Haha, basically I should check all the choices except atrac3 and iPods. I really can't see the use of iTunes or sony's sonicwave-whatchamacallit managing my library of music. I organize and tag everything myself (other friends help too) across two 400GB hdds. As for software playback and mp3 players I use mostly use winamp5, foobar2k, and my iRiver H140 whenever I go traveling ~and its three years old! That's pretty good for a hard-drive based player.

As far as bitrates go I suppose I'm like goat. I don't like to encode anything lower than 192kbps cbr. Preferrably I like to use upper-range VBR (or -V2 ~ -V1 in LAME codec.) I might also delve into the flac format when I require lossless backups. 

~Aaand when I do backup stuff I do it in two ways. DVD-Rs and hdd mirroring (I've got alot =p.) DVD-Rs are nice and cheap ways of securing your data but I wouldn't use them as a permanent storage/backup solution. They do go bad eventually (depends how you treat them and the evironment its in.) Well so do the hdds, so I backup all the time =p.


----------



## Rhainor (Oct 9, 2006)

When I'm at my computer, I use WMP10 (and I have no DRMed stuff).

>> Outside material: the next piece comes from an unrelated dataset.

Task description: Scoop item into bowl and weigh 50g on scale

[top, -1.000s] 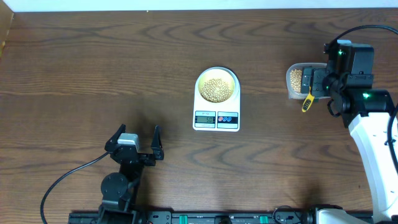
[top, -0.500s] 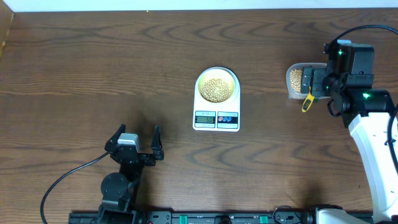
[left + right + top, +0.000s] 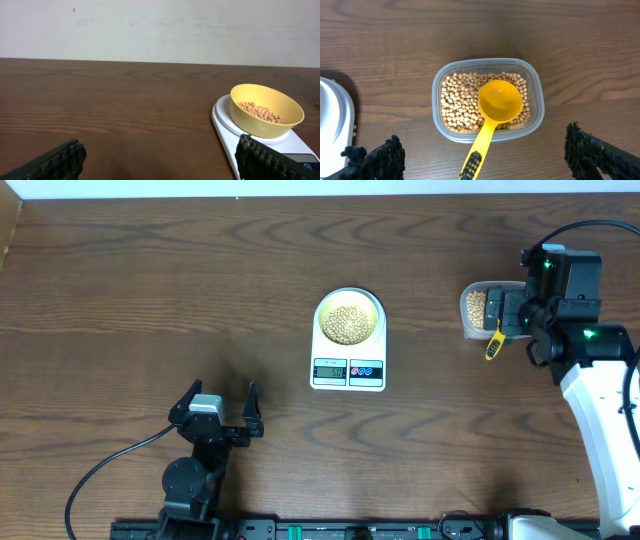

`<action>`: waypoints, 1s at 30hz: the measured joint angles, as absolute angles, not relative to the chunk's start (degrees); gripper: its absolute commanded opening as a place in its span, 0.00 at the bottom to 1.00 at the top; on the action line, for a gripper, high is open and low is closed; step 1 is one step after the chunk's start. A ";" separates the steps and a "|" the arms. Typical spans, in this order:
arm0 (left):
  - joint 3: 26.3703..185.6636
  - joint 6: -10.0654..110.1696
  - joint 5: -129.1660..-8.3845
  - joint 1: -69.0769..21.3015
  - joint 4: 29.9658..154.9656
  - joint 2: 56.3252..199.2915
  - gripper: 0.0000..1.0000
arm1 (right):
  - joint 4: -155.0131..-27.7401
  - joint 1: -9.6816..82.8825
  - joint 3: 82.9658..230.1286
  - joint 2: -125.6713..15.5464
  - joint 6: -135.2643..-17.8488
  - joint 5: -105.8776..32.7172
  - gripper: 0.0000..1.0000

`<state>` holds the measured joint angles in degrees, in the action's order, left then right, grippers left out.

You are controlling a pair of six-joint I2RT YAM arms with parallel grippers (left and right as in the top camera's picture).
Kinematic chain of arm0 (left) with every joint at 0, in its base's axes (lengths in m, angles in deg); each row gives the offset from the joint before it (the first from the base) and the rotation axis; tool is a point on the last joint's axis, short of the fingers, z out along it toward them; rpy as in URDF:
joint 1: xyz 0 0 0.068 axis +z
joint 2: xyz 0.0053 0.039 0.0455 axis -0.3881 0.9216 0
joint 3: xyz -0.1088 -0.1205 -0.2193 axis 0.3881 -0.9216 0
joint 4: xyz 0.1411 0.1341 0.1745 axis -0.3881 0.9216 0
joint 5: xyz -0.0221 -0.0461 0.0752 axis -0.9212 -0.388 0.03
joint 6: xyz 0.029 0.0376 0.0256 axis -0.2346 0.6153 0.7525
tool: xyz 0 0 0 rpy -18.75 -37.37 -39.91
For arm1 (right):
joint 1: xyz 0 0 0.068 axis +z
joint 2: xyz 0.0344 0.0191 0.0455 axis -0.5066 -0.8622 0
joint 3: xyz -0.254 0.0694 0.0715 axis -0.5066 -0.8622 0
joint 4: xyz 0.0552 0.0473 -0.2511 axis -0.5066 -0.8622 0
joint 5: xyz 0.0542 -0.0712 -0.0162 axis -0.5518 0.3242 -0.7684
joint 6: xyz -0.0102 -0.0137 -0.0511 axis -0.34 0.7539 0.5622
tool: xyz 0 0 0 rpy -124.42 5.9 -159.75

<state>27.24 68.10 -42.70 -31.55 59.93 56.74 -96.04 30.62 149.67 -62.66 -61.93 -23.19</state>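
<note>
The small round tan-beige beans are lying in a shallow heap at the bottom of the small round pale-yellow bowl. The bowl is sitting centred on the round platform of the flat white digital kitchen scale, near the middle of the dark brown wooden table. More of the same beans are filling the clear rectangular plastic container well to the right of the scale, and the bright yellow long-handled plastic scoop is resting on them, its cup empty and its handle leaning out over the container's near rim. The right gripper is hovering above that container with its fingers spread wide, holding nothing; from overhead its body is covering the container's right part. The left gripper is sitting low near the table's front edge, gaping wide and empty, facing the scale. The digits on the scale's display are showing too small to read from overhead, and in the left wrist view a dark finger is cutting the display off. Bare wood is stretching across the whole left half and along the far edge, and a strip of bare wood is lying between scale and container.
</note>
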 measured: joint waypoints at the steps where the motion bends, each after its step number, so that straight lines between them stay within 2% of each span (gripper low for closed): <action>1: 27.24 68.10 -42.70 -31.55 59.93 56.74 0.98 | -96.04 30.62 149.67 -62.66 -61.96 -23.19 0.99; 22: 27.24 68.10 -42.70 -31.55 59.93 56.74 0.97 | -97.66 30.62 149.67 -62.48 -61.89 -22.67 0.99; 30: 27.24 68.10 -42.70 -31.55 59.93 56.74 0.98 | -101.11 30.62 149.67 -55.38 -61.80 -22.60 0.99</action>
<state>27.24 68.10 -42.70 -31.55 59.93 56.74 -101.11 30.62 149.67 -55.38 -61.80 -22.60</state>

Otherwise, I use my MP3 player:  an iRiver T30 that I won in a raffle.  If I'm in the living room, I've got a double-ended 1/8 inch stereo cord that I use to play the MP3 player through my Kenwood 5.1 surround system.  For when I'm in my car, I've got a short-range FM transmitter so I can play it through my car speakers.  Otherwise I use a set of behind-the-neck Sony headphones (I prefer the over-the-head type, but these were cheap).

When I'm gonna get in the shower, I'll plug that FM transmitter into the headphone jack on my computer, and turn on the boombox I've got sitting in the bathroom, so I can listen to my WMP playlist in there without driving my mom crazy.


----------



## spiritwolf77 (Oct 9, 2006)

Both my computer and my MP3 player (iAudio M3).


----------



## moebius_wazlib (Oct 9, 2006)

When I'm not at home, I use my reliable 20GB Rio Karma (MX300 earphones) that I've had for 4 years now. It can play mp3, Ogg Vorbis, and FLAC. My personal CD collection is ripped to Vorbis for high quality vs. file size, while downloaded songs are mp3.
At home, I have the same collection, but I play it over my 5.1 Creative Inspire speaker system as rendered by the Creative Audigy 2 ZS Platinum sound card (organizer/decoder is Winamp). Both setups give excellent sound reproduction. 
When my computer is extremely occupied (ie., 3d rendering/large photoshop files), I play my music from my Karma directly through the 5.1 speaker system, as the Karma has stereo RCA outputs on its charge cradle.


----------



## izartist (Oct 9, 2006)

Some of these are great ways to listen to your music.  I may have to try some of this.


----------



## biffiea (Oct 15, 2006)

I hook up my ipod video to creature speakers. I never once thought about delving into this strange world of acronyms and numbers everyone else seems to have. My sister is really weird though. She buys vinyl (hope I spelled that right) records and plays them on a new turn table. Apparently records are still a workable form of listening to music.


----------



## The Ancient Mariner (Oct 15, 2006)

Personally, I buy CDs and then load their songs onto an MP3 player. Pointless, perhaps, but it's easier for me than mucking around with music download sites (and all for a lower-fidelity sound, too). Besides, staring at the album's packaging and liner notes are half of the allure of new music, right?



			
				Biffea said:
			
		

> My sister is really weird though. She buys vinyl (hope I spelled that right) records and plays them on a new turn table. Apparently records are still a workable form of listening to music.



If by "weird" you mean "totally hip and awesome", then yes. Yes, I agree. You can have your WMAs and your Ogg Vorbises, but vinyl is the preferred format of the true music connoisseur, thanks to its warm analog sound and its non-portability (preventing listeners from being distracted by driving, IMing, whatever). Plus vinyl records don't have those stupid little pieces of tamper-proof transparent plastic tape that are so impossible to get off of CDs.


----------



## biffiea (Oct 16, 2006)

The Ancient Mariner said:
			
		

> Plus vinyl records don't have those stupid little pieces of tamper-proof transparent plastic tape that are so impossible to get off of CDs.



Well they also scratch real easy. A lot easier than CDs do. Even if they are sturdier nowadays, and they are, there will always be that paranoid voice in the back of your head saying, "Oh my Lord! the quality of my music is dropping as I stand here."


----------